Parado en la fosa, el suelo del cementerio estaba exactamente al nivel de mis ojos de trece años. En la mano tenía la necrológica que yo mismo había escrito. El fondo de la fosa estaba húmedo, compuesto por un barro violáceo que tenía olor a mujer y cal. Me fui hundiendo resignada, apaciblemente. El barro me cubrió los ojos; me ahogaba en un pantano viscoso. Cuando salí otra vez a la superficie, emergí a un lodazal sin costas, en medio de un cabrilleo deslumbrante que me encegueció porque el día del entierro del maldito Von Zharschewsky era un día nublado y lloviznoso. Me mantuve a flote en el barro y, de pronto, en el espacio acuático que se extendía entre la banda de cabrillas movedizas y el lugar donde yo hacía la plancha sin saber qué rumbo tomar, pasó un bote silencioso en el que nadie remaba. El único pasajero era Von Zharschewsky, reclinado sobre la borda más alejada de mí, mirándome, vestido con ropas que parecían de fajina. En la banda que pasaba más cerca de mí yacía apoyada al descuido una cruz de mármol blanco con una foto en el centro. Era mi foto, y en los brazos de la cruz, estaba mi nombre, y una inscripción: «En este maldito país nunca sabes quién sos». Von Zharschewsky me sonrió como nunca lo había visto sonreír antes: una sonrisa abierta, alegre, vital, de alguien que no tiene ningún cuidado.

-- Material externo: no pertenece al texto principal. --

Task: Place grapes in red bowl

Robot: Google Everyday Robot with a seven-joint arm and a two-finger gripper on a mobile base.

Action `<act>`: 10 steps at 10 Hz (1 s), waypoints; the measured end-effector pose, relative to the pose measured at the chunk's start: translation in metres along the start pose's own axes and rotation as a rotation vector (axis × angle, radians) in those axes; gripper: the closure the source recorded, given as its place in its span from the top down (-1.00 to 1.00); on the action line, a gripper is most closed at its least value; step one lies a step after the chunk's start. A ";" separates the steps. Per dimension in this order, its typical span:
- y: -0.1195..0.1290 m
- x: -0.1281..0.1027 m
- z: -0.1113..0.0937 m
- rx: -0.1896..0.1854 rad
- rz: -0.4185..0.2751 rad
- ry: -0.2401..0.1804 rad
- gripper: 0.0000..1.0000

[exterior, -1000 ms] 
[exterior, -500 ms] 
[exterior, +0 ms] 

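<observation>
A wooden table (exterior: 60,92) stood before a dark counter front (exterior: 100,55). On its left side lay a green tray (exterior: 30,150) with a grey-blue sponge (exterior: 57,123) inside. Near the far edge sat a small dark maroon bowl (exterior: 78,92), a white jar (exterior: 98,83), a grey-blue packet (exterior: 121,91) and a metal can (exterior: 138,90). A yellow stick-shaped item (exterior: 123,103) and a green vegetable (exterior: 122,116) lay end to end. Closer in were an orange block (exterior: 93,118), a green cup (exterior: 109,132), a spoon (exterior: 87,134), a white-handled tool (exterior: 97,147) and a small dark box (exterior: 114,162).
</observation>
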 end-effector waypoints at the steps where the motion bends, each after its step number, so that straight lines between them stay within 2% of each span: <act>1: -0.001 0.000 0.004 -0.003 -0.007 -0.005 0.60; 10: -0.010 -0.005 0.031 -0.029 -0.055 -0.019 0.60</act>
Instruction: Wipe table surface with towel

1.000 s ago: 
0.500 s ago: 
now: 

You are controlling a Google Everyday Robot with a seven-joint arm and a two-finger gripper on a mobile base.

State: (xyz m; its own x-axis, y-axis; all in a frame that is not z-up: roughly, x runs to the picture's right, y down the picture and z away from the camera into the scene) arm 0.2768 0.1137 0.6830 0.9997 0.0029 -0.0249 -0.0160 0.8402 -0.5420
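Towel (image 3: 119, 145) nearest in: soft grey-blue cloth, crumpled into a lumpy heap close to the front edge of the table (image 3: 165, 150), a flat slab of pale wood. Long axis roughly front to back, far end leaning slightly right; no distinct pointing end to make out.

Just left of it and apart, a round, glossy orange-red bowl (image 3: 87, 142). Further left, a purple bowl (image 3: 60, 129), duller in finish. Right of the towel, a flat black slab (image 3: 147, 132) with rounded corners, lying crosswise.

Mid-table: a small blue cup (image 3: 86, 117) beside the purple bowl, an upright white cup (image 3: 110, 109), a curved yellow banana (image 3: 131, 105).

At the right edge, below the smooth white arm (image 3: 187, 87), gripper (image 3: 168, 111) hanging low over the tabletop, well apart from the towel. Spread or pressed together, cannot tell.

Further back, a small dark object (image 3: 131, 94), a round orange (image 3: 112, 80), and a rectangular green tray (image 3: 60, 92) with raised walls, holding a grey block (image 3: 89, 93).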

Entonces el barro en el que flotaba me succionó otra vez, pero cuando estuve completamente cubierto y esperaba desintegrarme, me encontré volando en el cielo, rubio y dotado de un cuerpo más alto de lo que sería jamás el mío. Me sofocaba una garúa rojiza; divisé una mancha negra en la tierra. Descendí sobre una enorme comejonera, cubierta de hormigas negras, de patas muy largas y enrolladas como rizos. Nada ni nadie podía caminar sobre esas extremidades tan endebles, de modo que las hormigas quedaban donde estaban y agitaban sus extrañas patas rizadas. Sentí una voz que decía: «¡Guárdate de aplastarlas!», de manera que empecé a comérmelas; y cuantas más comía, más liviano me sentía. Me harté, hasta que descubrí la única entrada de la comejonera. Metí mis dedos para extraer hormigas, y hurgué con esmero, pero no pude sacar ni una; estaban todas afuera. Volví a volar, contra mi voluntad, remontándome entre la llovizna que ahora era de color violáceo.